The manufacturer’s tolerance interval is generally tighter than that of the customer, namely $(M-\delta,M+\delta)$, where $\delta < \Delta$. One can obtain the value of $\delta$ in the following manner. Suppose the cost to the manufacturer to repair a product that exceeds the customer’s tolerance, before shipping the product, is $ $B$, $B < A$. Then

$B = \left(\frac{A}{\Delta^2}\right) (Y-M)^2,$

or

$Y = M \pm \Delta\left(\frac{B}{A}\right)^{1/2}.$

Thus,

$\delta = \Delta\left(\frac{B}{A}\right)^{1/2}.$

The manufacturer should reduce the variability in the product performance characteristic so that process capability $C_{pk}$ for the tolerance interval $(M-\delta,M+\delta)$ should be high. See Fig. 6.1 for a schematic presentation of these relationships.
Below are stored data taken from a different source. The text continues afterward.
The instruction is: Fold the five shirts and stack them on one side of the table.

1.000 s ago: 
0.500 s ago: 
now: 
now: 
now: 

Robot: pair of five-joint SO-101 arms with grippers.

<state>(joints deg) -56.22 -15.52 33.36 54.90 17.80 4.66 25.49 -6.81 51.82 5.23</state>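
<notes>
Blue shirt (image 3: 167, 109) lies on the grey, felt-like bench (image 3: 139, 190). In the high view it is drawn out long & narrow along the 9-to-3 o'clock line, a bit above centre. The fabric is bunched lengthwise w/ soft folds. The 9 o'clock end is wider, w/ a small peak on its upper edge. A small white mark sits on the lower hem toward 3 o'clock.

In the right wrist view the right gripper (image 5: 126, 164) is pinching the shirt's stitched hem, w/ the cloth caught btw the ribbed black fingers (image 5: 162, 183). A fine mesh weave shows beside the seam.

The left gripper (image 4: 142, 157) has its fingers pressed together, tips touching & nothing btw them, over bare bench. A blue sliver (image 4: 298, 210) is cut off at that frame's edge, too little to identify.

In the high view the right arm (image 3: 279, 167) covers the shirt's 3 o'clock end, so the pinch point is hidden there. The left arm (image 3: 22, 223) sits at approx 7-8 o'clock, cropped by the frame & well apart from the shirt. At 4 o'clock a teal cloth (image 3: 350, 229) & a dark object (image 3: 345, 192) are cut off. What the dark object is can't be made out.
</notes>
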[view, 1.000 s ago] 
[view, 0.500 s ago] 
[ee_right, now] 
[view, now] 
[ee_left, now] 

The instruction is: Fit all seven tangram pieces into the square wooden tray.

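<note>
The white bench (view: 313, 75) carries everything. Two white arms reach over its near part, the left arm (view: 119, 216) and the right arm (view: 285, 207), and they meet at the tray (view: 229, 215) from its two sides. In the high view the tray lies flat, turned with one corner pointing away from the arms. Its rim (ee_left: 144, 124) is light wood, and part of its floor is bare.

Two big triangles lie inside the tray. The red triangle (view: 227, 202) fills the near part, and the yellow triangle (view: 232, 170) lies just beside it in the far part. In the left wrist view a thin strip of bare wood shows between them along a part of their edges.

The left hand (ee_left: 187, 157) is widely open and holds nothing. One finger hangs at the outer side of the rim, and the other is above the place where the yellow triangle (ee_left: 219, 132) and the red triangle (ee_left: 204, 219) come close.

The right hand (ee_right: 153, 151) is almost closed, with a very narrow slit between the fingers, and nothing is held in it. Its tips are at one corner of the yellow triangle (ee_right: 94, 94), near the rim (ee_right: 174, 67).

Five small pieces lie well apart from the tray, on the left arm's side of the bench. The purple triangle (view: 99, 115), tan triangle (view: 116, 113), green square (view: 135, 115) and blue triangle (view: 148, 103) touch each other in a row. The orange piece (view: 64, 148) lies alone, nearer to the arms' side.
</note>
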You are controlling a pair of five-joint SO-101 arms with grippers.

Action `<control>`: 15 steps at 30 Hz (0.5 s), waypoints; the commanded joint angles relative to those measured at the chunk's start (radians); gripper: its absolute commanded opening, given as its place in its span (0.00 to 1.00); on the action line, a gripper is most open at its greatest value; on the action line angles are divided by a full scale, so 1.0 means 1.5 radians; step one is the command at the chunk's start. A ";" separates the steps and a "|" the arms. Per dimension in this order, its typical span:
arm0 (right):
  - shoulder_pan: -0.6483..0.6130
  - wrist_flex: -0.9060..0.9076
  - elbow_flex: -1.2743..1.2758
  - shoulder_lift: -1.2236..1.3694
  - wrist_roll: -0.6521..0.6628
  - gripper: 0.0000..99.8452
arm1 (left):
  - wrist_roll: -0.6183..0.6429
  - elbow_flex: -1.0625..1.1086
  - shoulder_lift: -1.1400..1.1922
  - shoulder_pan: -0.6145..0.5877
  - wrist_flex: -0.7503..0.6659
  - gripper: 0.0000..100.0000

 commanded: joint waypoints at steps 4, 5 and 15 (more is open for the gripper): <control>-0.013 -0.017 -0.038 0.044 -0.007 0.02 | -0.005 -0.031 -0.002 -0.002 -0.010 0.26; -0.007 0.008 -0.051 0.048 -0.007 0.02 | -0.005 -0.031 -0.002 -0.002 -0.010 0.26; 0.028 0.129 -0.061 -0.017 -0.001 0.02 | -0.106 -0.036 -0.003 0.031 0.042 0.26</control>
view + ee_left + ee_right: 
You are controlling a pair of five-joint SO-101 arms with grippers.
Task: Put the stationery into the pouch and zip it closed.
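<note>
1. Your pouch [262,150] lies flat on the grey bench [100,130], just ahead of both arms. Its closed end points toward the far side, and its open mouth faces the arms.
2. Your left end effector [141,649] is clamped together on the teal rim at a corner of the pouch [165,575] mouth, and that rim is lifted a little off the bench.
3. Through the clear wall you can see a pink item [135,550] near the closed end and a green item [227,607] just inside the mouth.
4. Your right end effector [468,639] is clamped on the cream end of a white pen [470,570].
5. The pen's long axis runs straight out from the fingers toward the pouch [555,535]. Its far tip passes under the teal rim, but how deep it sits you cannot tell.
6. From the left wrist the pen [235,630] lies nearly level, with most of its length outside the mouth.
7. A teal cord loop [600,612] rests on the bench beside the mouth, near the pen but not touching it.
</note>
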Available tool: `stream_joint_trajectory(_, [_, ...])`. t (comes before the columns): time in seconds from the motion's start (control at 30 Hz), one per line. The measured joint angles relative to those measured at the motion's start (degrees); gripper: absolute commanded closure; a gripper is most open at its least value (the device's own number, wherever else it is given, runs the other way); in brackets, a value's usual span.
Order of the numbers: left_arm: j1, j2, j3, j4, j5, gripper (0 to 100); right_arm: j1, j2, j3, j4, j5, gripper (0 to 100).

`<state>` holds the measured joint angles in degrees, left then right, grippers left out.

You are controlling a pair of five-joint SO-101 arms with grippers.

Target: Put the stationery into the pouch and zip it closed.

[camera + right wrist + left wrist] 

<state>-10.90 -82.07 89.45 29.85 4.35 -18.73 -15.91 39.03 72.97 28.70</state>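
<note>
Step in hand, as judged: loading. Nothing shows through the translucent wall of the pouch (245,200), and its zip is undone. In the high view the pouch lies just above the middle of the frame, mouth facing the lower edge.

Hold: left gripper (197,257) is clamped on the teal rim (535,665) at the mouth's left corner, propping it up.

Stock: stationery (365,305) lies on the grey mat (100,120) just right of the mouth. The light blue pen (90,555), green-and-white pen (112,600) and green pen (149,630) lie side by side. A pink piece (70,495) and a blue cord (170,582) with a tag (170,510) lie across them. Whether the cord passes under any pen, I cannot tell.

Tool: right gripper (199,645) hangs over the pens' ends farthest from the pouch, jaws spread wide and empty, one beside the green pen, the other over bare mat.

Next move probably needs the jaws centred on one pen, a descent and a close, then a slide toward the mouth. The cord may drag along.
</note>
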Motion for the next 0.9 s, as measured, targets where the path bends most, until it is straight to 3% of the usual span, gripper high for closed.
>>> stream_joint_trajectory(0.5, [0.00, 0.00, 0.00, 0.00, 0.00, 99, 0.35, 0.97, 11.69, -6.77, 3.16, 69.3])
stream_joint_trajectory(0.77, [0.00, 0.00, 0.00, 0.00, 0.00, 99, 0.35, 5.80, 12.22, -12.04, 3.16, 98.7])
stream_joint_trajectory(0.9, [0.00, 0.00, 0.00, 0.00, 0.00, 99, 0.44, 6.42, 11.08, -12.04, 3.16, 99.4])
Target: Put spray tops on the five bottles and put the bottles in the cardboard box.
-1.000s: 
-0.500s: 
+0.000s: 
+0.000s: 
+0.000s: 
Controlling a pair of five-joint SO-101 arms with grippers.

Fig. 6.1 Quadratic Loss and Tolerance Intervals

Notice that the expected loss is

$E{L(Y,M)} = K(\text{Bias}^2 + \text{Variance})$

where Bias $= \mu - M$, $\mu = E{Y}$ and Variance $= E{(Y-\mu)^2}$. Thus, the objective is to have a manufacturing process with $\mu$ as close as possible to the target $M$, and variance, $\sigma^2$, as small as possible $(\sigma < \frac{\delta}{3}$ so that $C_{pk} > 1$). Recall that Variance + Bias $^2$ is the Mean Squared Error, MSE. Thus, when normal is best the objective should be to minimize the MSE.

Objective functions for cases of the bigger the better or the smaller the better depend on the case under consideration. In cases where the performance measure is the life length of a product, the objective might be to design the product to maximize the expected life length. In the literature we may find the objective of minimizing $\frac{1}{n} \sum \frac{1}{y^j}$, which is an estimator of $E(\frac{1}{Y})$. This parameter, however, may not always exist (e.g. when $Y$ has an exponential distribution), and this objective function might be senseless.